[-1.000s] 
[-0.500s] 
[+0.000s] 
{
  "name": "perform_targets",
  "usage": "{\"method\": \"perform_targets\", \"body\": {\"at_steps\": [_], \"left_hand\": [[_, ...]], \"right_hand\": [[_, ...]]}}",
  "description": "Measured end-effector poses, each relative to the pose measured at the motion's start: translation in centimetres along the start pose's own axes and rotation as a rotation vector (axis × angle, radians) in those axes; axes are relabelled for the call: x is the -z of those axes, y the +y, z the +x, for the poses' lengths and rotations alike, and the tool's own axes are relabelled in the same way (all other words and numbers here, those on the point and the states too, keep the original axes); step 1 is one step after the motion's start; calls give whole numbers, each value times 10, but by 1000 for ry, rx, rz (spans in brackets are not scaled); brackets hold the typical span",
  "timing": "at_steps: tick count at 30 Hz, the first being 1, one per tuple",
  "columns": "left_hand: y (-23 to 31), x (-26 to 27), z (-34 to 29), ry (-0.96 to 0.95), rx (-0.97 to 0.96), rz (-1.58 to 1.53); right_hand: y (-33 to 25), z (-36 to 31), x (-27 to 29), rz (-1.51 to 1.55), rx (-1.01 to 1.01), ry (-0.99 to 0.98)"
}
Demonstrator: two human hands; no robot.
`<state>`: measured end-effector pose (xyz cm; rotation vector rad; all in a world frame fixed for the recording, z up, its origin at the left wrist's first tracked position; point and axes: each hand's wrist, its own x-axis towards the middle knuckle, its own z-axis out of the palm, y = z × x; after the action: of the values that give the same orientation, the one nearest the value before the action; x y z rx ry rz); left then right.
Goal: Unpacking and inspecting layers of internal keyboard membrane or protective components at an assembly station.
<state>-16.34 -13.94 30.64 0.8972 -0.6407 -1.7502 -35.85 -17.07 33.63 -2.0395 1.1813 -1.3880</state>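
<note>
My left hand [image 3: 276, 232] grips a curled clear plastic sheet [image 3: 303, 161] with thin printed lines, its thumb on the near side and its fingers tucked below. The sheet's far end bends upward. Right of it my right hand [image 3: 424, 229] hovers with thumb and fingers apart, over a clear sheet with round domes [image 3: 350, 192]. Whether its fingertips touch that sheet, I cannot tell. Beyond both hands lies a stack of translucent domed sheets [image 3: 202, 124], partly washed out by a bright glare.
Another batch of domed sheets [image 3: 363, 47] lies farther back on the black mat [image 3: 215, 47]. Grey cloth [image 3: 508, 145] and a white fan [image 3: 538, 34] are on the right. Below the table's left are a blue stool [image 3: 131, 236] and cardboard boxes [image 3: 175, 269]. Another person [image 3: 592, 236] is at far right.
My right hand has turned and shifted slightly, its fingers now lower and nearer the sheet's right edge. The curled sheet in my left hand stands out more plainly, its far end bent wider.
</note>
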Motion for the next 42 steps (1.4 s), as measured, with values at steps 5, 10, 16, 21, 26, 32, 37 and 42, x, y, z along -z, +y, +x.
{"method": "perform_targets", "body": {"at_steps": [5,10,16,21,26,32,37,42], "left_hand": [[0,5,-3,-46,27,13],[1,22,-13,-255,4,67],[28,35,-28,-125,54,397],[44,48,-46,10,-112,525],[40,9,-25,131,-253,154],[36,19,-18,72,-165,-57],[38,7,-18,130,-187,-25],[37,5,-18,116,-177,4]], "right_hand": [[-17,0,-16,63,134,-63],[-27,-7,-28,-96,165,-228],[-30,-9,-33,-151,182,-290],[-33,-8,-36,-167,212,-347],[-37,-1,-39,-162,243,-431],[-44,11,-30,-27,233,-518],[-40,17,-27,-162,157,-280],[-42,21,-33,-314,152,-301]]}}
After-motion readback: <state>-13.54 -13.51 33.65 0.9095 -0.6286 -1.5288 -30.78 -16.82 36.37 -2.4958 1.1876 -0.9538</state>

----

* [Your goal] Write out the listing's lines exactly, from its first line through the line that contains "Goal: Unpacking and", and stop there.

* [Response box]
[-1.000s] 
[-0.500s] 
[+0.000s] 
{
  "name": "perform_targets",
  "usage": "{\"method\": \"perform_targets\", \"body\": {\"at_steps\": [_], \"left_hand\": [[_, ...]], \"right_hand\": [[_, ...]]}}",
  "description": "Measured end-effector poses, each relative to the pose measured at the motion's start: translation in centimetres along the start pose's own axes and rotation as a rotation vector (axis × angle, radians) in those axes; axes are relabelled for the call: x is the -z of those axes, y the +y, z the +x, for the poses' lengths and rotations alike, and the tool's own axes are relabelled in the same way (all other words and numbers here, those on the point and the states too, keep the original axes); step 1 is one step after the motion's start; calls give whole numbers, each value times 10, but by 1000 for ry, rx, rz (spans in brackets are not scaled); brackets hold the typical span",
  "timing": "at_steps: tick count at 30 Hz, the first being 1, one per tuple",
  "columns": "left_hand: y (-23 to 31), x (-26 to 27), z (-34 to 29), ry (-0.96 to 0.95), rx (-0.97 to 0.96), rz (-1.58 to 1.53); right_hand: y (-33 to 25), z (-36 to 31), x (-27 to 29), rz (-1.51 to 1.55), rx (-1.01 to 1.01), ry (-0.99 to 0.98)"
}
Demonstrator: two human hands; no robot.
`<state>`: measured end-effector pose (xyz cm; rotation vector rad; all in a world frame fixed for the recording, z up, its origin at the left wrist's first tracked position; point and axes: each hand's wrist, its own x-axis towards the middle knuckle, its own z-axis out of the palm, y = z × x; after the action: of the values that give the same orientation, the one nearest the value before the action; x y z rx ry rz); left then right.
Goal: Unpacking and inspecting layers of internal keyboard membrane or protective components at an assembly station.

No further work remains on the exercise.